How Bad is Pollution Loading?

Many people tend to forget about pollution loading as a predicament. After all, the primary focus often has more to do with more immediate concerns such as climate change, energy and resource decline (the REAL reason behind supply chain woes), disease, and other issues seen as being more important. However, when one takes into consideration how pollution loading affects the ability of animals to reproduce and the diseases they will suffer, one begins to see a more clear threat. Up until just recently, pollution loading (labeled Novel Entities on the nine-category planetary boundary scale) was not actually one of the boundaries which had been breached as it remained unquantified, but this month that changed. This leaves two unquantified sections; one part of Biosphere Integrity and Atmospheric Aerosol Loading. This article goes into the details and this study is what it is based upon.

As one can clearly see from the Pollution Loading file (link above in first sentence of article), we've been in dangerous territory for a considerably long time. Science has finally caught up to the reality. 

There are some people who think that as energy and resource decline continues, pollution loading will be reduced. They might be correct - eventually - although this is debatable. The lag effect means that pollution loading (like climate change and many other predicaments caused by ecological overshoot such as population growth) will not be reduced for quite some time after manufacturing and/or economic growth begins to seriously be reduced. Wood burning is actually more polluting than burning coal in many respects, and wildfires and burning homes and other buildings is set to increase. As fewer people will be able to afford fossil fuels, they will resort to burning whatever is available for warmth and cooking and for making water potable by boiling. I pointed out last year how the cost of coal became prohibitive in China and as a result, people began burning clothing (much cheaper) for warmth and cooking. Plastics are another source of fuel, although a particularly dirty one; releasing many toxins as it burns. You can see where I'm going with this; people will use whatever they have that they don't really need at that moment once conditions warrant. Last week, we set a new record low temperature here in Fort Wayne (-9 F on January 26) and the wind chill (-23 F) was also rather notable, although we have had worse wind chills in the past. If I didn't have electrical power or natural gas, my only other option would be to use the fireplace. I do have some wood, but what would I do when that runs out? Old furniture, plastic junk, trash, or anything else that will burn that would keep me warm would most likely be used.

One can imagine how dirty the air will become rather quickly in such a scenario. Add to this the fact that plastics tend to have all sorts of nefarious chemicals added in for various reasons which will then be released into the atmosphere. Considering that the chart above shows that we are already FAR into overload on novel entities, one can see just what an effect energy and resource decline will have. Old electronics, solar panels, plastic car parts, plastic containers of all shapes and sizes, and anything else someone thinks will burn to provide some heat will most likely be thrown into the fireplaces. What a nice thought, huh?

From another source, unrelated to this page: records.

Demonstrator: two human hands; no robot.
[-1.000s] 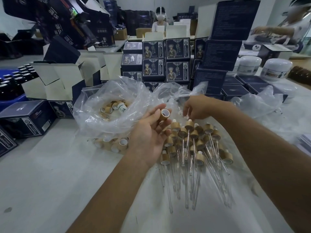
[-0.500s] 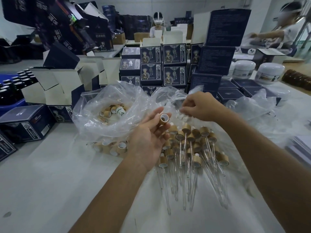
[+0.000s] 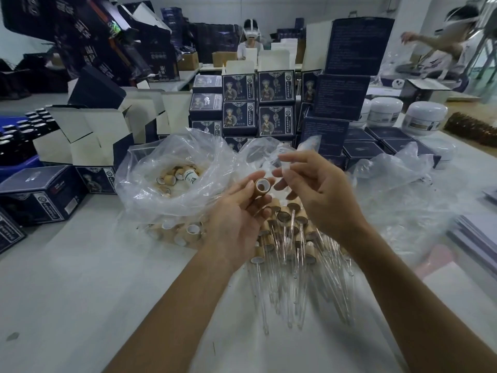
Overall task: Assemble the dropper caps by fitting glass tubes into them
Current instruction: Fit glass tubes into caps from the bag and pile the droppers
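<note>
Misalignment is the principal hazard at this stage: the left hand (image 3: 236, 211), at centre frame, pinches a single bamboo-coloured dropper cap (image 3: 262, 186) between thumb and fingers with its open bore facing the camera, while the right hand (image 3: 317, 195), just to its right, has thumb and forefinger pinched near the upper tips around something pale and translucent that is too blurred to identify; it may be a glass tube or a rubber bulb. Judged from this, a tube offered at an angle could chip or snap at the cap's rim, and the fragments would be hard to see against the pale table (image 3: 80, 292). A further risk lies directly below both hands, where the assembled droppers (image 3: 287, 254) lie heaped with their tubes fanned towards the lower frame; a dropped cap or a lowered wrist could crack them. The plastic bag of loose caps (image 3: 172, 181) sits at centre left. Dark blue cartons (image 3: 274, 87) at upper centre carry a printed figure and emblem; their lettering is not legible. White jars (image 3: 425, 117) at upper right bear unreadable labels.
</note>
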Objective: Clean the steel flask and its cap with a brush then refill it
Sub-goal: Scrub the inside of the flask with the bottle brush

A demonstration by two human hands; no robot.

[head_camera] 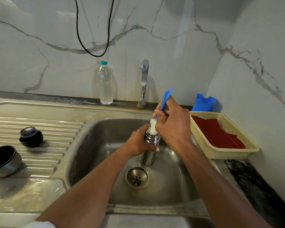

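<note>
Left hand grips flask (over sink); right hand grips brush.

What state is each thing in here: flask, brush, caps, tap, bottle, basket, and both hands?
Steel flask: uncapped, upright over the sink.
Brush: white head in the flask mouth.
Left hand: grips the flask.
Right hand: grips the brush handle.
Dark cap: off, on the drainboard.
Steel cup lid: off, on the drainboard.
Tap: no water running.
Plastic bottle: capped, upright.
Basket: holds red cloth.
</note>
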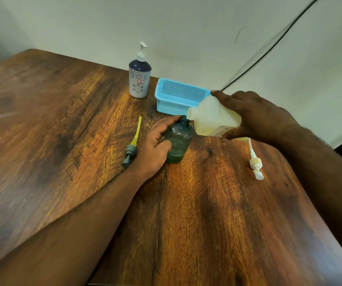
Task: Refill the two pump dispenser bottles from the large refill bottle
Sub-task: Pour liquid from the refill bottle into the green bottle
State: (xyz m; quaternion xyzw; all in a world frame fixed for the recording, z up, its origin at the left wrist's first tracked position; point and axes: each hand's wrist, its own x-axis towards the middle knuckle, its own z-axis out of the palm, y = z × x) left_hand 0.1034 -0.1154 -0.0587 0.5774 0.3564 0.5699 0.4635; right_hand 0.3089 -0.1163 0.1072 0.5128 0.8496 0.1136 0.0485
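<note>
On a streaked wood-grain table (pixel 62 120), the right hand (pixel 254 114) grips the translucent refill bottle (pixel 213 118), tipped over the smoky green bottle (pixel 179 139) clasped by the left hand (pixel 155 147); any liquid stream is indistinct.

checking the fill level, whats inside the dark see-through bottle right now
The dark translucent bottle shows a low greenish layer at its bottom, the rest looking empty. The left hand covers its left side, and the refill bottle hides the opening, so any pouring stream cannot be seen.
</note>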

I posted an article last winter regarding how our ability to reproduce is being threatened by pollution loading. Based upon this study, the article explains how we are seriously poisoning ourselves with the chemicals we use daily (only some of them knowingly). We spray our food, the soil we plant our food in, the air around us, and inevitably as a result, these chemicals can also be found in lakes and waterways. Unfortunately, once these chemicals are released into the environment, there is no "away" where the chemicals can be sequestered from the plants, animals, soil, air, and water we share this planet with and they will likewise affect us negatively no differently than these other organisms. 

I could go on and on about this subject as it affects each and every one of us and all the other life on this planet, but there is really no need for me to. Those who are interested in this subject will go to the Pollution Loading file and see for themselves the hundreds of articles which point out just how pervasive this predicament truly is.

Live Now!


  1. Good article. From orbit, Haiti is probably the best example of resource ravages. They burn everything down to the last stump. This is set to grow exponentially over many countries in the coming decades; we're seeing the mass exodus now.

  2. Some great points, Erik. It's truly unfortunate that we can't connect the dots between our massive resource extraction and use, and the overloading of the planetary sinks that serve to help cleanse our environment (I suppose principally because of the significant time lag that often exists between the extraction/use stage and the appearance of negative consequences; to say little about all those human factors that push to keep these consequences out of sight).

    This is also one of those aspects that the cheerleaders of 'clean' energy discount/deny/ignore in spades. The solitary focus on carbon emissions is leveraged to suggest 'renewables' are 'green' (implying they are great for the environment). Even if we leave aside for a moment all the fossil fuels required to procure and refine the necessary resources to produce the 'renewables', the mining of these resources and then disposal/recycling of the 'renewables' create A LOT of toxins/pollutants that make their way into our ecological systems and environment.

    That this limit appears to have been broached by the largest amount of the nine measured boundaries says much about not only what we've already done by way of harm, but as you often argue the pursuit of technological 'solutions' to our various predicaments will just make the situation all the more grim and devastating. Of course, out of sight means out of mind.